In the face of an intensified threat landscape and other events that can disrupt the flow of business — as well as employees’ and customers’ lives — credit unions need to ensure IT resiliency to help protect their data and quickly recover if and when an incident or disaster occurs.
According to a 2022 Veeam survey, 40% of servers suffered at least one outage per year, and a 2021 Coveware survey indicated the average downtime after a ransomware attack was 23 days.
The cost of downtime doesn’t just come from loss of current and prospective business. Loss of customer trust and loyalty, loss of employee productivity, compliance issues and penalties, and the time and money it takes to remedy the situation all take their toll. In fact, 25% of respondents to a 2020 ITIC survey indicated the average per-hour cost of server downtime was between $301,000 – $400,000, with 17% reporting their average per-hour cost to be more than $5 million.

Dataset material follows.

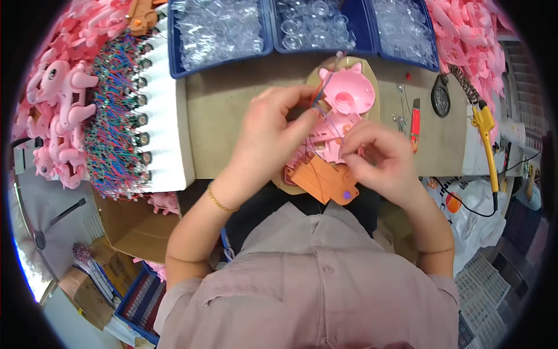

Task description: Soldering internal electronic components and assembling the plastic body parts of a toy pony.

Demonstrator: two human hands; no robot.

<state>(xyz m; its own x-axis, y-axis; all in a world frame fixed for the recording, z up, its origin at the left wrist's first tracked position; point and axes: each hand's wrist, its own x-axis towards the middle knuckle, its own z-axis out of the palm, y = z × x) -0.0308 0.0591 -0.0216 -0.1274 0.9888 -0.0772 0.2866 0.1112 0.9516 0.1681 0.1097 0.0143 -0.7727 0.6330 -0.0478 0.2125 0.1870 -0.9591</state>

The best way to efficiently recover from a disaster, minimize downtime costs, and protect your credit union, its customers, and its data is by being prepared and having a game plan. The following guidelines will get you on the right track to developing your credit union’s unique disaster recovery plan to better face the unpredictable.
Step 1: Identify
Start by identifying your assets, including data, systems, applications, and stakeholders, and their locations. Networking configurations are also essential for proper application communications and recording these will help assist during recovery. This allows you to accurately define recovery strategies and recovery locations for each site in your organization.
Step 2: Define
Risk assessments and business impact analyses (BIA) are crucial in helping you to determine disaster potential and impact, what necessitates activating a DR plan, and the critical revenue or performance indicators. Once this is completed, it will enable you to tier your applications, allowing disaster recovery processes to recover systems in the correct order according to business objectives.
Determining RTO (recovery time objective) and RPO (recovery point objective) is essential to disaster recovery overall. RTO is a measure, in time, of how highly available your applications need to be — the shorter the amount of time, the more refined your technologies and processes need to be. RPO is the acceptable amount of data your organization can lose, also expressed as an amount of time. There is going to be a difference in your recovery response if you can weather losing two weeks’ worth of data versus two days’.
All of this helps you determine your failover plan which puts everything into action. Next, you’ll want to consider your failback plan, or how you’ll get back to your production environment.
Step 3: Document
Document all the information you have defined and gathered thus far. Remember: this will be read during a crisis, so avoid using slang or jargon. Assume that no one has access to key contact information and document this, as it is essential for cross-organization communication and third-party assistance. Set up call trees for each department, and don’t forget to include vendors, support numbers, and any current contractors. Creating checklists for each department or application for use during recovery also helps ensure items are not missed.
Giving a current copy of your disaster recovery plan to your DRaaS provider ensures you always have an accessible off-site copy and have the best response possible.
Step 4: Test
Don’t wait until an actual disaster event occurs before you test out your recovery plan — testing is a critical part of disaster recovery planning. It helps you know if your documentation and processes make sense and are complete, as well as if backups are reliable. Test quarterly, annually, or whenever significant changes occur. Allow others to review or test the plan to help prevent confusion and to find anything that was potentially missed.
Step 5: Refine/Revise/Repeat
A disaster recovery plan is a living document that requires routine updating. Changes such as employee turnover, software, or overall business objectives will affect your plan. After making any changes, have someone review it again — accidentally deleting one paragraph could substantially alter the entire process.
For more details on these steps, a disaster recovery plan checklist, and a business continuity and disaster recovery tabletop exercise you can perform with your team, download the CIO’s Guide to Disaster Recovery Planning.
There’s no better time than now to solidify your credit union’s business continuity and disaster recovery plan. Doing so will greatly help minimize downtime that impacts your organization and your customers and bring efficiency to recovering data and applications in the event of an outage or disaster.